Available records below:

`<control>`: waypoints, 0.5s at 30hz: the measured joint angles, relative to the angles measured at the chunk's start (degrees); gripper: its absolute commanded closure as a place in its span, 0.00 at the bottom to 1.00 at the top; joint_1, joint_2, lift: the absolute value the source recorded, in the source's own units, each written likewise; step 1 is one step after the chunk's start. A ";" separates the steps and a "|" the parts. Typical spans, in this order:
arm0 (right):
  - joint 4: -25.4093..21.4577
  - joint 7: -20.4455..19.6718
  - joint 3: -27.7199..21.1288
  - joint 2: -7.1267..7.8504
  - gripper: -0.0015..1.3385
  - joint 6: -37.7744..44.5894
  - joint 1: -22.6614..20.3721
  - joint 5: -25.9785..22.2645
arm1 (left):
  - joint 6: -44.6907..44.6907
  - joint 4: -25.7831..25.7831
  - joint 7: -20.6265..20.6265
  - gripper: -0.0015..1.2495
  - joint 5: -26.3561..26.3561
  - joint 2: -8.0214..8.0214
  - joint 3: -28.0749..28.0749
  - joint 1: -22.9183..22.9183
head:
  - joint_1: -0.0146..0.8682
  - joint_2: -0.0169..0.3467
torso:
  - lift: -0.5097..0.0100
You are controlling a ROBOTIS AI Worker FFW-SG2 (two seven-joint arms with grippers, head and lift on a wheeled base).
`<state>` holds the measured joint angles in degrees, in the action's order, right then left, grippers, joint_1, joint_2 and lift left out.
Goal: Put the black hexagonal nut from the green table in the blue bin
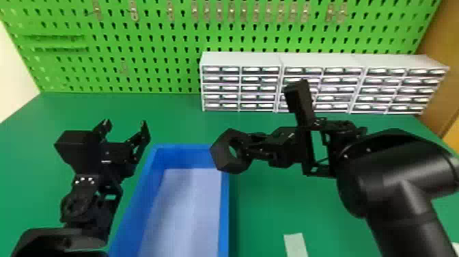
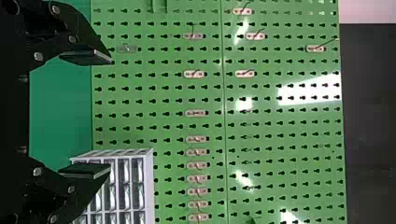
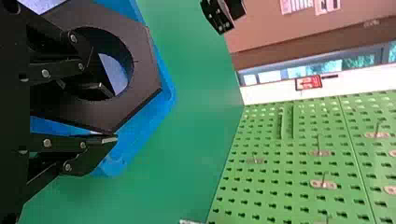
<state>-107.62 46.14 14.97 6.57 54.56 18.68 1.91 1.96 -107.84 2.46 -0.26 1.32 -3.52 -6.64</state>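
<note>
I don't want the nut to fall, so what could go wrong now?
The right gripper pinches the black nut by just one side, so it might tilt or slip. It also looks close above the right wall of the blue bin, so dropped here it could bump that and land on the green table.

way in: blue bin's (image 1: 224,212) open top | obstacles: raised rim (image 1: 182,146), drawer units (image 1: 239,59) beyond

Pegboard (image 1: 164,42): rose upright, green
Drawer cabinets (image 1: 240,59): stood side by side before it
Hooks (image 1: 207,13): hung mostly in rows
Pale strip (image 1: 295,244): lay flat
</note>
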 measured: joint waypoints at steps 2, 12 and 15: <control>0.28 0.00 0.83 0.08 0.82 0.01 0.32 -0.34 | 0.00 0.02 0.00 0.35 0.00 0.00 0.00 0.07 | 0.76 0.20 | 0.80; 2.43 -0.18 5.98 0.74 0.82 0.02 2.15 -2.83 | -0.01 0.09 0.00 0.35 0.00 0.00 0.08 0.15 | 0.76 0.20 | 0.80; 3.12 -0.76 7.90 0.99 0.82 0.02 2.79 -4.04 | -0.02 0.09 0.00 0.35 0.00 0.00 0.06 0.21 | 0.76 0.20 | 0.80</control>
<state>-104.50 45.38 22.87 7.56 54.58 21.47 -2.13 1.94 -107.75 2.46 -0.26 1.32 -3.46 -6.44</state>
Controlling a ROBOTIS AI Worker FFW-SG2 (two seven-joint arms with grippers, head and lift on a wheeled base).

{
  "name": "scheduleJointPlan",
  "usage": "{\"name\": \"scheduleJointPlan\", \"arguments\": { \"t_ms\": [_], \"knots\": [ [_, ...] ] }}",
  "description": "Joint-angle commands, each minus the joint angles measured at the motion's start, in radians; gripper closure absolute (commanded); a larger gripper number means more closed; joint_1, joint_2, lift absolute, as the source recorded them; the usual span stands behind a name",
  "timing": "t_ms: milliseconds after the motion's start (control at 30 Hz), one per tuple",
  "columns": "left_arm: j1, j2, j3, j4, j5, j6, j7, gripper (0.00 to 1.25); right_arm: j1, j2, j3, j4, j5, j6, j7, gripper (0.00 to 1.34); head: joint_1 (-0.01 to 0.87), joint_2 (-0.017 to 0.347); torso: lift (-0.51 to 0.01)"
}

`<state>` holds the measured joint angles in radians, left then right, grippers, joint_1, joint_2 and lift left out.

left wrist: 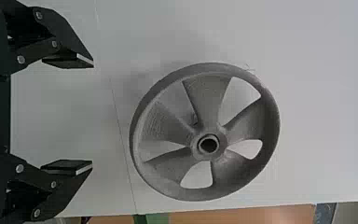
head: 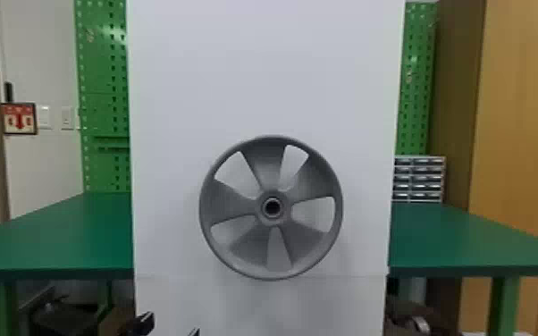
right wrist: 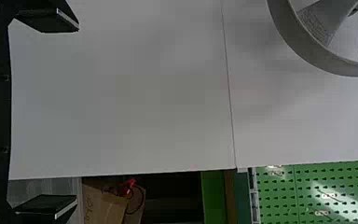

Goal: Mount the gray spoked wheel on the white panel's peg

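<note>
Showing gray spoked wheel (head: pixel 245 250) hanging toward six o'clock on white panel (head: pixel 263 67), seemingly pegged | showing left claw (left wrist: pixel 92 114) and right claw (right wrist: pixel 77 115) gaping empty | likely needing straight, unhurried retreat, never brushing wheel

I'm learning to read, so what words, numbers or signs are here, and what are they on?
Nothing reads clearly enough to quote.
Red-and-cream wall sign with dark edges: a red down arrow; any writing is too blurred.
Brown cardboard: dark marks, too blurred.
Gray spoked wheel: no print that I can see.
</note>
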<state>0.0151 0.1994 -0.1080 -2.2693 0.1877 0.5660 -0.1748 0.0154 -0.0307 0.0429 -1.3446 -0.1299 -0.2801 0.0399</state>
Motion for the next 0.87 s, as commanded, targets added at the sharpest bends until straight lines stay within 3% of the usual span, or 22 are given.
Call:
{"name": "scheduleJointPlan", "arguments": {
  "t_ms": [0,833],
  "knots": [
    [0.000,0.000,0.001,0.002,-0.001,0.000,0.000,0.48,0.000,0.000,0.002,0.002,-0.001,0.001,0.000,0.02,0.123,-0.008,-0.406],
    [-0.001,-0.002,-0.002,0.002,0.001,-0.002,-0.002,0.48,0.005,0.006,-0.003,0.005,-0.016,0.002,0.000,0.03,0.123,-0.008,-0.406]
  ]
}}
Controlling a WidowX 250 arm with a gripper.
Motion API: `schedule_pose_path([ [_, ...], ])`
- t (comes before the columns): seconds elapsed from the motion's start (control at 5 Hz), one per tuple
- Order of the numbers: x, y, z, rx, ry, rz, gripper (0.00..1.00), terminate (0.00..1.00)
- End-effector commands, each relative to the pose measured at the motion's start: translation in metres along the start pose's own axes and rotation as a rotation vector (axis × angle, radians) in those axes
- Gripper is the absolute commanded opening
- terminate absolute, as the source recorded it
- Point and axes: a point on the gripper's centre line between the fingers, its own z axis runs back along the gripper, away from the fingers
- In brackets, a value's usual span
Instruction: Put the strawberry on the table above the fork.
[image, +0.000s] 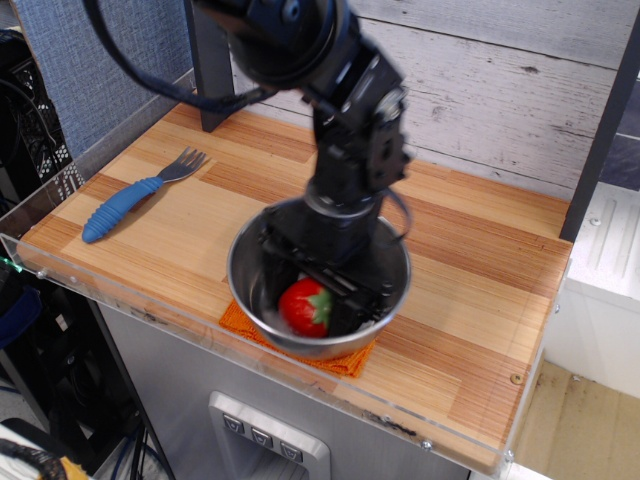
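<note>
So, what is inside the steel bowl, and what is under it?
Inside the steel bowl are the strawberry and the gripper around it. Under it lies an orange cloth; only its front edge shows.

Even, bright indoor light, mostly sharp.
Soft light falls from above on the table (470, 270), leaving faint shadows. The steel bowl (392, 262) carries pale glare along its rim, and the strawberry (305, 307) shows small glossy highlights. The black arm (340, 120) is slightly motion-blurred. The left edge sits dim.

No readable text, labels, brands, numbers or signs anywhere in view.
</note>
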Motion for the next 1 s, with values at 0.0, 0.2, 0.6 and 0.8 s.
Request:
schedule_pose_path([
  [0.0, 0.003, 0.025, 0.01, -0.013, -0.026, 0.05, 0.0, 0.0],
  [0.2, 0.004, 0.038, 0.027, -0.05, -0.07, 0.059, 0.0, 0.0],
  [0.6, -0.001, 0.06, 0.089, -0.155, -0.278, 0.035, 0.0, 0.0],
  [0.8, 0.002, 0.089, 0.089, -0.155, -0.289, 0.095, 0.0, 0.0],
])
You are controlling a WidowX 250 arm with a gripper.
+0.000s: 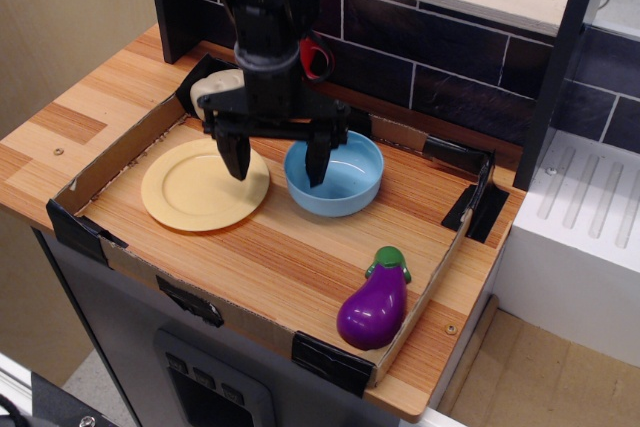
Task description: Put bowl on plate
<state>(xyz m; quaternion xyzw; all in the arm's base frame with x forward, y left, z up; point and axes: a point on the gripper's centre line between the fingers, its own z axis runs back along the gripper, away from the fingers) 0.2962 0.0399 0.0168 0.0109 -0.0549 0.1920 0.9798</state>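
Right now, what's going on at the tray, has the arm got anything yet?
Nothing is held yet. The gripper hangs open above the seam between the plate and the bowl, one finger over the plate's right edge and the other over the bowl's left rim. The light-blue bowl sits on the tray floor beside the pale yellow plate, not on it. A purple eggplant lies near the tray's front right corner, well away from both.

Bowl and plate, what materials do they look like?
Light-blue round bowl: glossy, smooth, with soft highlights; glazed ceramic or hard plastic, can't tell which. Pale yellow flat round plate: duller sheen, uniform colour; likely plastic, possibly matte ceramic.
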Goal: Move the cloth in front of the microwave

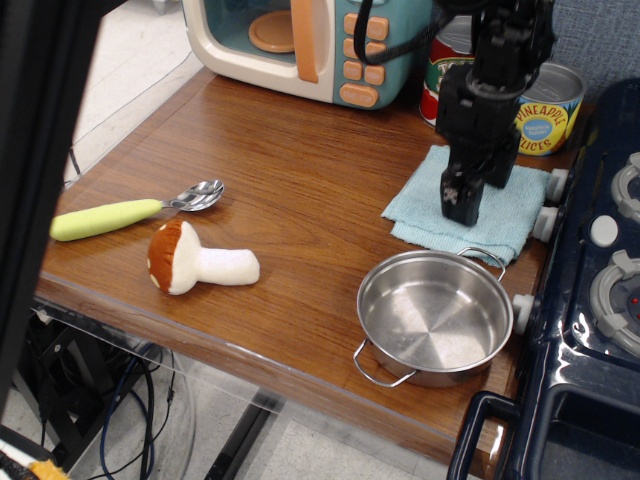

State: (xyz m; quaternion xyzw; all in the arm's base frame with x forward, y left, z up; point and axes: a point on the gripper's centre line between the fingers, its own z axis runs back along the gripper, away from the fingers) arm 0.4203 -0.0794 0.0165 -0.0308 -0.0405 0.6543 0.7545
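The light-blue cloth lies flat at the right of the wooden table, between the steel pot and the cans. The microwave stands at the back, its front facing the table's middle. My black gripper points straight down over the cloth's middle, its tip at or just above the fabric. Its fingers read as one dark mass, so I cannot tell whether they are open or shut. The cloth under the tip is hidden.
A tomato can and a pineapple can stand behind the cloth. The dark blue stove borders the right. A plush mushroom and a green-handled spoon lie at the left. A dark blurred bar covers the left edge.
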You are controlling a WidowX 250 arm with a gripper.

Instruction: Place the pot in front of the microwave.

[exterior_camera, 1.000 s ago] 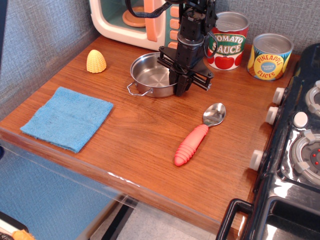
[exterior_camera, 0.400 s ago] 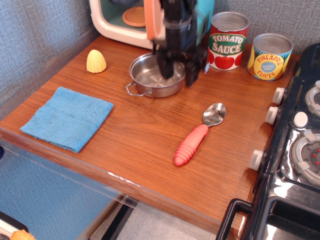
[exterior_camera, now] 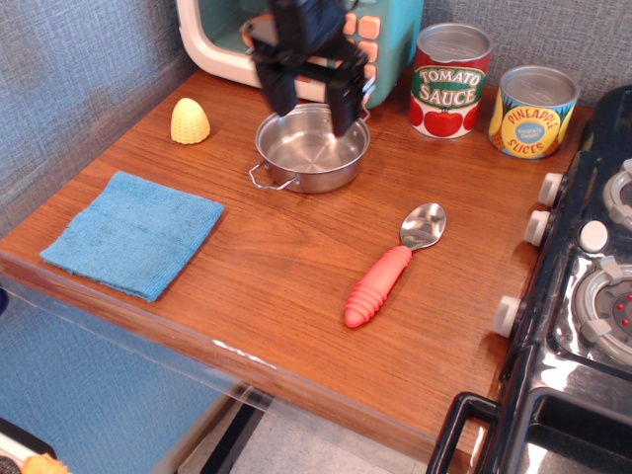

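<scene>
The pot (exterior_camera: 311,148) rests below the wide-spread, empty fingers (exterior_camera: 343,105), just before the microwave (exterior_camera: 296,39), apparently delivered.

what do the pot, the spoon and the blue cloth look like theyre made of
Pot: looks like polished stainless steel, going by its bright mirror-like sheen and thin wire handles.
Spoon: shiny metal bowl on a ribbed matte orange-red handle, probably plastic or rubber.
Cloth: soft fabric with a fuzzy matte surface, likely microfibre or terry.
</scene>
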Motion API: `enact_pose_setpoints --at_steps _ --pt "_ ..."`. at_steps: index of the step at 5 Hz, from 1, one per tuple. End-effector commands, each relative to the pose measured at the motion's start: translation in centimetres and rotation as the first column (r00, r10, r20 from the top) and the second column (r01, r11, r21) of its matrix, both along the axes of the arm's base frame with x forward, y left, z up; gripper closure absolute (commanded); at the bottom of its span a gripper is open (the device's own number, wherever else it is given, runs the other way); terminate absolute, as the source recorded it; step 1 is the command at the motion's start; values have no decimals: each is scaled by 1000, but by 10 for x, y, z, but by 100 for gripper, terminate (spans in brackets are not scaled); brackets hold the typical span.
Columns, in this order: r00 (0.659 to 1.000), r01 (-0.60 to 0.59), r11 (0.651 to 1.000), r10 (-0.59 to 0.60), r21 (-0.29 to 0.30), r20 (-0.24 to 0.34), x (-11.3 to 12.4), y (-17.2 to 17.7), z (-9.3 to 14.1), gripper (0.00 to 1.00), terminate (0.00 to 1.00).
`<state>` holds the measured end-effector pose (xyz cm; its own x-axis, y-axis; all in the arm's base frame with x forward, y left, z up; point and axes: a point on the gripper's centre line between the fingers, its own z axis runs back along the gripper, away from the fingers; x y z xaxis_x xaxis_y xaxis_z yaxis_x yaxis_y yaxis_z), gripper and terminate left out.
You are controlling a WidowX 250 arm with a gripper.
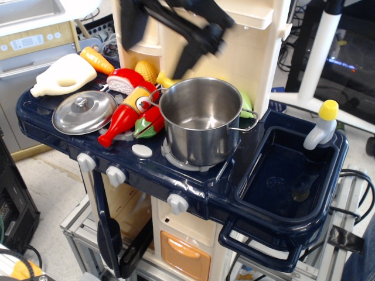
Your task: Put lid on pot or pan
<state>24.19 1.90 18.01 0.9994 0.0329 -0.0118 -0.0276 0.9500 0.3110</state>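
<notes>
lid lying left of the open pot, gripper blurred high above the stove
the gripper [161,36] is a dark, motion-blurred shape at the top of the frame, above and behind the toy food, with its two fingers [188,55] spread apart and nothing between them. the lid [84,111] rests knob-up on the left burner of the dark blue toy stove [199,193], touching the red ketchup bottle [124,117] at its right edge. the pot [200,120] stands upright and uncovered on the right burner, empty inside. behind the lid lie a white jug [64,75] and a carrot [96,60]. to the right is the sink basin [287,202], with a yellow-capped bottle [320,126] at its far corner
</notes>
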Motion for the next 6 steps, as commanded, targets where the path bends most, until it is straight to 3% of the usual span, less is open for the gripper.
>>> enact_pose_setpoints --at_steps 1,3,6 --pt "986 98 995 -99 14 131 16 80 -29 0 0" --pt "966 185 982 -175 -41 189 31 123 -78 0 0" --pt "963 211 966 -180 -148 198 49 148 -115 0 0"
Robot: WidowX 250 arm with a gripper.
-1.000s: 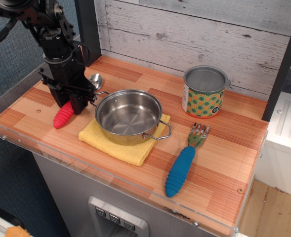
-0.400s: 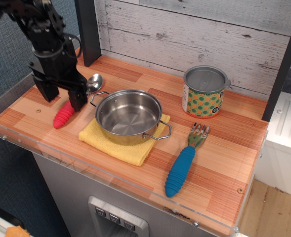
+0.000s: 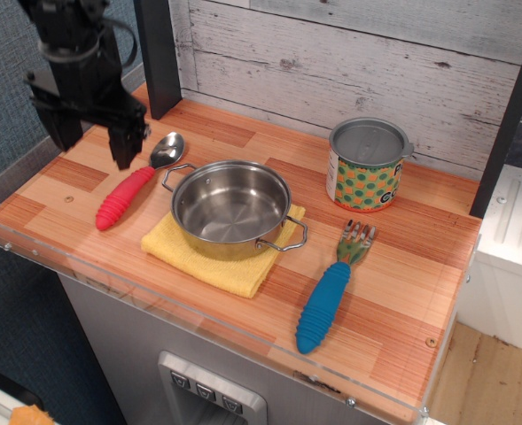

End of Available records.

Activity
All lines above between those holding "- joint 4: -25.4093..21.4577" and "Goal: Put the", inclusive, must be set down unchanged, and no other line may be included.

Result for this task
  - joint 4: -25.4093..21.4577
  - joint 7: -20.4455..19.6718
  - joint 3: -27.7199..21.1288
  - joint 2: -7.1267..7.8504
  - gripper: -0.0015..1.3385
  - joint 6: -37.7744..44.5894
  - joint 1: -22.6614..20.3721
  - joint 5: -25.9785..22.2645
arm1 (left):
  - joint 6: -44.6907..44.6907
  - joint 4: -25.7831..25.7831
  - joint 7: -20.6265..20.6265
  - gripper: -0.0015..1.2495
  - joint 5: -26.3561..26.3561
  - joint 2: -8.0214..8.0214
  - joint 3: -28.0749..28.0749
  - joint 1: -22.9183..22.9183
head:
  - joint_1: -0.0146..0.8682
  - joint_2: -0.0169..0.3467
torso:
  - lift: -0.5097..0.0100
You are controlling a ROBOTIS AI Worker FFW-SG2 (two seven-joint arms with grippers, head and lift on a wheeled base).
`<state>` holds the measured joint angles in degrees, in the action's order, right then left, grippers, joint_1, joint_2 and lift left out.
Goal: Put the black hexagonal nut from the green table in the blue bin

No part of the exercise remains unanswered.